A new filter technology has been developed that is tunable in frequency, with variable bandwidth and the capability to operate at RF through mmWave frequencies. These filters exploit new innovations in regenerative resonance circuits that result in high stability and controllable Qs in the thousands. Further, the self-calibration circuitry ensures ease of configuration in a wide range of applications. A multipole filter has been demonstrated with variable bandwidth and tunable passband. The demonstrated filter has a bandwidth of 2.8 MHz (0.16 percent) centered at 1.75 GHz and is comprised of three dominant poles with Qs on the order of 1900. The core of this filter technology is a regenerative resonator, denoted as the ATL3. Three ATL3s have been combined to realize an agile multipole Chebyshev bandpass filter. An important feature of the ATL3 architecture is orthogonal control of center frequency and bandwidth (Q) that results in superior stability and ease of control. This technology is compatible with semiconductor integration and an ideal candidate for 5G systems, IoT and a wide range of military systems.

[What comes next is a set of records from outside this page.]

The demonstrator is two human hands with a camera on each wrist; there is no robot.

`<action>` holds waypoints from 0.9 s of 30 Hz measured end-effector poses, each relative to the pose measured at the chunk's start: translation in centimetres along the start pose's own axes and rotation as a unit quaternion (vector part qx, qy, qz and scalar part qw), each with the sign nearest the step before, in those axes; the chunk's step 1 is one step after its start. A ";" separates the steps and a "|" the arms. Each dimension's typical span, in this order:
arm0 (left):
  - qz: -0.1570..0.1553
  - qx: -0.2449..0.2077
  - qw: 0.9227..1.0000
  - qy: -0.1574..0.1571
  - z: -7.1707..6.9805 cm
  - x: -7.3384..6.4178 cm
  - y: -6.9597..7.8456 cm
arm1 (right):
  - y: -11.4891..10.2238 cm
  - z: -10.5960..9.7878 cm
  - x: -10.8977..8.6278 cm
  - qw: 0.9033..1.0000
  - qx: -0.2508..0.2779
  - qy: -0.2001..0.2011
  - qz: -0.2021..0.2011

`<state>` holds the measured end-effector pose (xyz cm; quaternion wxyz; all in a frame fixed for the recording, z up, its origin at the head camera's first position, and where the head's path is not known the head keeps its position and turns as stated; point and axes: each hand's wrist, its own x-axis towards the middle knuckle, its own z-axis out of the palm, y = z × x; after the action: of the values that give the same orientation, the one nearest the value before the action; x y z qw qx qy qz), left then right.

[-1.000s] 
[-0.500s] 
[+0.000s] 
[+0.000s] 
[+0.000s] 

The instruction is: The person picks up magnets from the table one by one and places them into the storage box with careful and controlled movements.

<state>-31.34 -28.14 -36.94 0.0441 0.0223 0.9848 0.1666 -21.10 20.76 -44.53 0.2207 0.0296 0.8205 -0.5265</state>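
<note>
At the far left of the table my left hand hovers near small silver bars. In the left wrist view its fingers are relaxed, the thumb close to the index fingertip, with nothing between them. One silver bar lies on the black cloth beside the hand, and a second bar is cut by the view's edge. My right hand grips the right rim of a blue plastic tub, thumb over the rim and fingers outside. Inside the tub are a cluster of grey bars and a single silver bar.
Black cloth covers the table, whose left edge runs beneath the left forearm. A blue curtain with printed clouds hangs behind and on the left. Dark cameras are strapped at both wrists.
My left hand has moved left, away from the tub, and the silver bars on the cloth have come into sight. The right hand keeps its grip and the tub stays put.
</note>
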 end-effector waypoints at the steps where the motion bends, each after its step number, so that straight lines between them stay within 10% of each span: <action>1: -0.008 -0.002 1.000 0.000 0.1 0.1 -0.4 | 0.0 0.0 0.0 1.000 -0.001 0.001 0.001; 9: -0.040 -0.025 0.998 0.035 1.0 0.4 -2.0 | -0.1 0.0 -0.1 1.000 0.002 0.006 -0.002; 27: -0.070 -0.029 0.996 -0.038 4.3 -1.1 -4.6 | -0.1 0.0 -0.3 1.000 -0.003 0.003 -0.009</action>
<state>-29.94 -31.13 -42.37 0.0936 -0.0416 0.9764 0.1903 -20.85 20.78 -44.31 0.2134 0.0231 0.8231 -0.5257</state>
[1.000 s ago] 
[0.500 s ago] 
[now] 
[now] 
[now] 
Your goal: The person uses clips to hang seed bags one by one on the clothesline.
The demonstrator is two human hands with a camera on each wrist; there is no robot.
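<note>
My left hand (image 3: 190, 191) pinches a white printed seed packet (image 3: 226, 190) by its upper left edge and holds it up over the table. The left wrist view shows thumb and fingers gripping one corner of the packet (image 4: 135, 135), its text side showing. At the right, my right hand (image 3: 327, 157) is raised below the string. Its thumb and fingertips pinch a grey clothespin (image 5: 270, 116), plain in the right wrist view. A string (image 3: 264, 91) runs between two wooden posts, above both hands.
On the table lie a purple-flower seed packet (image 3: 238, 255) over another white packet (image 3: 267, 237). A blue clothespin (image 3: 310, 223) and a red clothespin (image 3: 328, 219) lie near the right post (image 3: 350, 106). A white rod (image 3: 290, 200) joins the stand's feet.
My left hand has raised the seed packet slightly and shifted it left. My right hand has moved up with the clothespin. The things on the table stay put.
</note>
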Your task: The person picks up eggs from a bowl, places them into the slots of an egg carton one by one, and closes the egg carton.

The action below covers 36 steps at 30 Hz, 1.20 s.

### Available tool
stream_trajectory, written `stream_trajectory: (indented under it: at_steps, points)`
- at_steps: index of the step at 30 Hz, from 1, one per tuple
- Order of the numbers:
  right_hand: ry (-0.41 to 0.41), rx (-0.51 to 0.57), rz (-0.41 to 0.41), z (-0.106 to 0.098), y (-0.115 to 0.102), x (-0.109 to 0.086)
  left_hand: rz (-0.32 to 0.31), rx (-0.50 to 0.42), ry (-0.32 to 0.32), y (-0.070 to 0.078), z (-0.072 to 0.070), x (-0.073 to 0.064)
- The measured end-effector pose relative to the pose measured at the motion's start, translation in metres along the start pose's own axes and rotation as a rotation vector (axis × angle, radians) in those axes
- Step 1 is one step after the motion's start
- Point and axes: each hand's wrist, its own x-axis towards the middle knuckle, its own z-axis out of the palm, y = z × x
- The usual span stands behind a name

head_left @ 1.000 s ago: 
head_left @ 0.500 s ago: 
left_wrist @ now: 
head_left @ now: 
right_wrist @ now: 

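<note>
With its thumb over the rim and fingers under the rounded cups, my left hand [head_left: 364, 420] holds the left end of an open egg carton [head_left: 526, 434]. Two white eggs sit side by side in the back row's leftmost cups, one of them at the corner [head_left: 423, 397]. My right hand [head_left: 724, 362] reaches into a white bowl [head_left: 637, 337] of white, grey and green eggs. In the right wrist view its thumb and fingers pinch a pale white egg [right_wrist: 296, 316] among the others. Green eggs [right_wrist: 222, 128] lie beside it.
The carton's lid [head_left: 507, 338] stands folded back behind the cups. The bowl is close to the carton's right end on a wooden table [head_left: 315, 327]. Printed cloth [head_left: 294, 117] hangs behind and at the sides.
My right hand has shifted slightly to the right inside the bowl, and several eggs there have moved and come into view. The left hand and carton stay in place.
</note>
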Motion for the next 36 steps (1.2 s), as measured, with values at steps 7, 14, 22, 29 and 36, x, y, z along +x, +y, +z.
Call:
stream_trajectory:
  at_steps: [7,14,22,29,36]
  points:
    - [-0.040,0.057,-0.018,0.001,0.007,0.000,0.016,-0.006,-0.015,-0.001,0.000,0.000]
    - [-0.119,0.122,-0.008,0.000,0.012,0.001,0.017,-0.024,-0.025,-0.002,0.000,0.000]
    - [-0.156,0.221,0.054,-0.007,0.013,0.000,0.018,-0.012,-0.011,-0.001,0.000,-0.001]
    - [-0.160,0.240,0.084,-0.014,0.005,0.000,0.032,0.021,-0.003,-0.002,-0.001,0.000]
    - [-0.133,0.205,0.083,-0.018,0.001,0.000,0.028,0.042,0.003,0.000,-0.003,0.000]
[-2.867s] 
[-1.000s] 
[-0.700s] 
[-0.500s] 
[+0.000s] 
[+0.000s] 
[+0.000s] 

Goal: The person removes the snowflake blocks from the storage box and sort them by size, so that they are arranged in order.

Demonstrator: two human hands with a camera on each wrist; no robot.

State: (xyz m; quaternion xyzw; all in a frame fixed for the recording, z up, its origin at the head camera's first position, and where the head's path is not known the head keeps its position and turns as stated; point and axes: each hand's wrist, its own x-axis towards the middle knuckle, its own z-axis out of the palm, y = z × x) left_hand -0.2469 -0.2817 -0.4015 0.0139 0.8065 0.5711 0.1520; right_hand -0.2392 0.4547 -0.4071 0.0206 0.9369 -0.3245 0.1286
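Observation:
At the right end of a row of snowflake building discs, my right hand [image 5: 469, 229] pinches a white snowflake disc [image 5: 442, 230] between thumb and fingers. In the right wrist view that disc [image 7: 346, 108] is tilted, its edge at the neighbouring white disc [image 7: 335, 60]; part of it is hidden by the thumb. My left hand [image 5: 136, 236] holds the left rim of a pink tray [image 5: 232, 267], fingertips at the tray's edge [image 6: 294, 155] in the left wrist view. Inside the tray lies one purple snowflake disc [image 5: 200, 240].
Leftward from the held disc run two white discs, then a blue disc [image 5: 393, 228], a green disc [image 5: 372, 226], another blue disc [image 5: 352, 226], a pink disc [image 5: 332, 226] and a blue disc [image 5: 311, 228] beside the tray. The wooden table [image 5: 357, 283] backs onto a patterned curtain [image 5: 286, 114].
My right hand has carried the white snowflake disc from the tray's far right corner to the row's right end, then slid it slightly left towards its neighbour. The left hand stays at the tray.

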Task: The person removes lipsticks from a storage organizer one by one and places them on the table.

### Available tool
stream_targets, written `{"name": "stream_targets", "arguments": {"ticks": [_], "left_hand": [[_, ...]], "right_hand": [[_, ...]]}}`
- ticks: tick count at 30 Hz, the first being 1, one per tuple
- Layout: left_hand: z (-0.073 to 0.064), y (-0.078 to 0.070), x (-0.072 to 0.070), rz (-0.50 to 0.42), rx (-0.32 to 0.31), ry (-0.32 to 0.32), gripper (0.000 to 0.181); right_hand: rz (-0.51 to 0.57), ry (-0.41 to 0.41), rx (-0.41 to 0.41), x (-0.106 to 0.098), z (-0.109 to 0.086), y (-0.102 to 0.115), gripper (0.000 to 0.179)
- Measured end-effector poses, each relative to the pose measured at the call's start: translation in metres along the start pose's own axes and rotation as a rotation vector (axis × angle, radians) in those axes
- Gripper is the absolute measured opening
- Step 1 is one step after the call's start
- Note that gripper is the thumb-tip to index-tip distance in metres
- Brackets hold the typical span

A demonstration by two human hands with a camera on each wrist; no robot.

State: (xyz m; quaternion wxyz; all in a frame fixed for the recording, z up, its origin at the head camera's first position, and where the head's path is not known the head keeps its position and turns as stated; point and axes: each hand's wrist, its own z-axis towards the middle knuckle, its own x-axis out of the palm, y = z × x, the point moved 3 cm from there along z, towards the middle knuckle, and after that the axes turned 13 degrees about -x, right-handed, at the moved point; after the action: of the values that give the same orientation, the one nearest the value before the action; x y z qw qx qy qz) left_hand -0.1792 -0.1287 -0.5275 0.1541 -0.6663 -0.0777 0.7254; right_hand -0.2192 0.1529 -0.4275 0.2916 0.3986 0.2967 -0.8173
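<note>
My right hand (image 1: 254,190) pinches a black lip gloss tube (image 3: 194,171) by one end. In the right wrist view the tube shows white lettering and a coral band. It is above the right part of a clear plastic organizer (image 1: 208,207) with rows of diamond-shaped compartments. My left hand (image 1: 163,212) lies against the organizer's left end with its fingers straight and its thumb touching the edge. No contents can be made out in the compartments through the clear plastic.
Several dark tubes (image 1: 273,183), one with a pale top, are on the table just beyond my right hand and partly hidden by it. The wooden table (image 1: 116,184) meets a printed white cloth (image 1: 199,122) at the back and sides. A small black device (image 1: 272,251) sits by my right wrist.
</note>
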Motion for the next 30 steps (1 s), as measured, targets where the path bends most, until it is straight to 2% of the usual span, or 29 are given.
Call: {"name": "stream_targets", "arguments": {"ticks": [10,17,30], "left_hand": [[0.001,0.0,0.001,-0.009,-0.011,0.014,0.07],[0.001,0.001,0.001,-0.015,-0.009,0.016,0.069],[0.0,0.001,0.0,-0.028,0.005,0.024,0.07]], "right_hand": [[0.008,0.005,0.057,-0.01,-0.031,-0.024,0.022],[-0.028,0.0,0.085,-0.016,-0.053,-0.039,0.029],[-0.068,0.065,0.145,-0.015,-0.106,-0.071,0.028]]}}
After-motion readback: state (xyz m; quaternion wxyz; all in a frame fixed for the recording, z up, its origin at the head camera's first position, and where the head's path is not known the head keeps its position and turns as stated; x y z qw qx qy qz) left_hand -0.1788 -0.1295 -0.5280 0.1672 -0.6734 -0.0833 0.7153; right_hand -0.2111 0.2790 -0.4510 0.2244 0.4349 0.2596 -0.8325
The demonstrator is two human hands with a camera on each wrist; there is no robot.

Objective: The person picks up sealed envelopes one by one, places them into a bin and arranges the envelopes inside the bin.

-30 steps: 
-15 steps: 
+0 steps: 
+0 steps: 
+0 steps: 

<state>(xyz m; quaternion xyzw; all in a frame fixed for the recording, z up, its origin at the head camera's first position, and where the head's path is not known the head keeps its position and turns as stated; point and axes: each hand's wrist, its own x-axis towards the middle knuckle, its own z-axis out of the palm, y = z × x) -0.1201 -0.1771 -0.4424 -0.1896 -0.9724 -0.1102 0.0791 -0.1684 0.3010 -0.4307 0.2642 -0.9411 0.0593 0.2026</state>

A 3-pole tunable bandpass filter has been demonstrated, denoted as the MP3, which consists of three regenerative resonators. Figure 1 shows a measurement of the MP3, tuned for a nominal 3 MHz bandwidth, centered at 1758 MHz. The passband ripple is less than 0.8 dB. Since the filter is comprised of three independent electronically adjustable poles, the passband ripple and transition steepness are programmable. Figure 2 shows an example where the bandwidth is varied, from a nominal 3 to 4 and 9 MHz. Low ripple is maintained. Note that the gain in Figure 2 is normalized. The poles feature Q enhancement via regeneration, as explained in more detail later in this article.
Bandwidth can be adjusted by moving the frequency of the poles and by adjusting Q. The MP3 can implement a third-order bandpass filter of arbitrary pole placement. Hence any Chebyshev filter type can be realized with the usual trade-off of ripple versus transition steepness. In the other extreme, a Butterworth type filter can be implemented with maximally flat passband, but less transition steepness.
The poles may also be moved together in frequency, which allows the filter to be tuned up and down in frequency. Figure 3 shows an example of the filter tuned over a 10 percent bandwidth, 185 MHz, from 1745 to 1930 MHz. The range of frequency tunability is 15 percent and is limited by the details of the prototype circuit design of the resonators, and much larger tuning ranges are possible with straightforward design variations.
Regeneration was a common technique in early RF circuits, about 100 years ago, as a means to achieve higher gain given the vacuum tubes available at the time. It was also found that this regeneration could increase selectivity, enhancing the Q of tuned circuits.1-2 Regeneration is no longer in wide use, thanks to the high gain available from modern devices, and due to the challenges of controlling circuits that operate at or near instability. More recently, Q enhanced filters have been demonstrated on silicon, making use of regeneration.3-4 This work made use of one active pole and one passive resonator, and stable Q enhancement was limited.
The inherent frequency selectivity of a regenerative circuit can be understood by considering a simple positive feedback loop, as shown in Figure 4. This circuit will result in a periodic response in frequency, as shown in Figure 5, where the period is determined by the delay around the loop, and the throughput gain is determined by the gain in the loop. This response, with its periodic resonances and infinite set of poles, is not generally desired. A simple modification can be made to realize a single dominant resonance as shown in Figure 6. A resonator is inserted into the loop which suppresses higher harmonics, passing only the fundamental. The dominant pole of the feedback regenerative loop is adjustable by varying the delay around the loop and by tuning the resonator. The Q of this regenerative resonator can also be adjusted by changing the loop gain.
The delay and the gain can be anywhere in the loop, so this concept has considerable circuit flexibility, depending on system and circuit requirements. The circuit in Figure 7 has a tunable resonator in the forward path, and adjustable gain in the feedback path. This gain is equivalent to negative resistance and can compensate for the loss of the resonator in the forward path. This allows a wide range of effective Qs to be realized. When there is no feedback, the resulting Q is that of the resonator on its own. As gain is increased, the loss of the resonator can be completely compensated, and any further increase in gain results in oscillation.